Dr James Cummings

Digital Editing:
text encoding, software,
and the risks of failure

James.Cummings@newcastle.ac.uk

@jamescummings

CC+BY   (press space to cycle through slides)

Overview

  • TEI: Text Encoding Initiative
  • TEI Scope
  • TEI Customisation
  • Creating TEI files
  • Publishing TEI files
  • Risks of Failure: some problematic projects
  • Lessons learned

TEI

(The Text Encoding Initiative: A markup vocabulary for digital texts)

The TEI (The Text Encoding Initiative) is:

  • An international consortium of institutions, projects and individual members
  • A community of users and volunteers
  • A freely available manual of set of regularly maintained and updated recommendations: 'The Guidelines' with definitions, examples, and discussion of over 560 markup distinctions
  • A mechanism for producing customized schemas for validating your project's digital texts
  • A set of free and openly licensed, customizable tools and stylesheets for transformations to many formats (e.g. HTML, Word, PDF, Databases, RDF/LinkedData, Slides, ePub, etc.)
  • A simple consensus-based way of organizing and structuring textual (and other) resources
  • An archival, well-understood, format for long-term preservation of digital data and metadata
  • Whatever you make it! It is a community-driven standard

Why use markup?

Markup is used in many different fields, for many different purposes: storing data, relating information, encoding understanding, preserving metadata

  • Markup is a way of making our knowledge or understanding about a text explicit
  • Markup makes strives to make explicit (to a machine) what is implicit (to a person)
  • Markup assists us in facilitating re-use of the same material:
    • in different formats
    • in different contexts
    • by different sorts of users

Descriptive Markup

  • It is usually more useful to mark up what we think things represent (in a source text, in our understanding of the data, etc.) rather than what they look like.
  • Using descriptive markup enables us to make explicit the distinctions we want to make when processing a string of characters
  • It gives us a way of naming, characterising, and annotating textual data in a formalised way and recording this for re-use
  • Also called 'Encoding' or 'Annotation'

Why do we use italic fonts?

Think about the uses for an italic font in any form of printed publication. Why might an author/publisher put some text into italics? What are they signalling about that text?
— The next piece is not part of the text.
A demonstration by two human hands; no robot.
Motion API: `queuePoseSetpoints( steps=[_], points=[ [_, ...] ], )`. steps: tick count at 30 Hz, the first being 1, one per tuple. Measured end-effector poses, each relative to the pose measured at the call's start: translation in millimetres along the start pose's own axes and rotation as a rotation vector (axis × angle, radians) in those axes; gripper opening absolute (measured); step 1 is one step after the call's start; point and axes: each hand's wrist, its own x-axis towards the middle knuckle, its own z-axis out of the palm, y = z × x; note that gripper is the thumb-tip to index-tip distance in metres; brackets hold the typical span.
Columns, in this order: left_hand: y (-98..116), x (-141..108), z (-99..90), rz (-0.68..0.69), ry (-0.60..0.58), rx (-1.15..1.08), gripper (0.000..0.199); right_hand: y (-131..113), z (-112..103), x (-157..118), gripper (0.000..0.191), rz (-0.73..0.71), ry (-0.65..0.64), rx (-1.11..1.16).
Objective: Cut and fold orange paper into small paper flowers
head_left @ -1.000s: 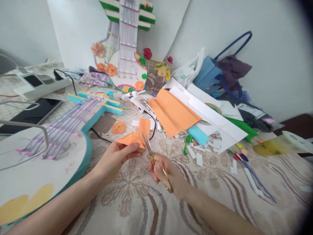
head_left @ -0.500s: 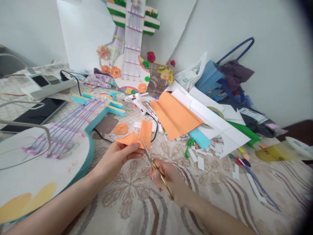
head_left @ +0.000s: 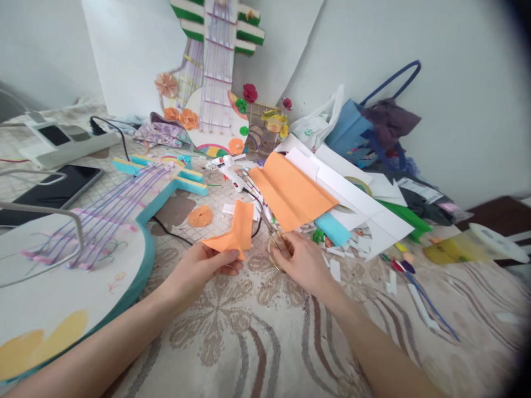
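My left hand (head_left: 211, 266) pinches a small piece of folded orange paper (head_left: 222, 242) between thumb and fingers. Just behind it is an orange paper strip (head_left: 243, 218); whether the two are joined I cannot tell. Over to the right, my right hand (head_left: 305, 260) is closed on gold-handled scissors (head_left: 276, 257), low over the tablecloth and apart from the paper. Their blades point away from me, towards a large creased orange sheet (head_left: 294, 193). A round orange paper cut-out (head_left: 200, 216) lies beyond my left hand.
To the left lies a guitar-shaped craft (head_left: 103, 301) with purple strings, near a phone (head_left: 53, 193). A white glue gun (head_left: 232, 174) with a black cord rests behind my hands. White paper sheets (head_left: 357, 193) and scraps cover the right side. Another decorated guitar (head_left: 215, 110) stands at the back.
My right hand has moved the scissors away from the orange paper, forward and to the right, lowering them beside the paper pile. My left hand still holds the orange piece.
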Motion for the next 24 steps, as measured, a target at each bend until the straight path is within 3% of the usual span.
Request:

We can usually tell these types of things apart from context. If we want to use these categories, computers need to be told these things are different.

Some common uses include:

  • titles
  • emphasis
  • foreign phrases
  • technical terms
  • editorial apparatus, captions, cross references
  • quotations, speaker labels in drama
  • speech and thought 

                                                      ... and many more

The TEI Guidelines

TEI Scope

(What kinds of texts is the TEI good for?)

What Kinds of Documents Can The TEI Cope With?

The TEI takes a generalistic approach to overall text structure and this means it should be able to cope with texts of any size, language, date, complexity, writing system, or media.

This could be in any form: books, journals, manuscripts, postcards, letters, rolls of papyrus, clay tablets, web pages, gravestones, etc. and contain any type of text.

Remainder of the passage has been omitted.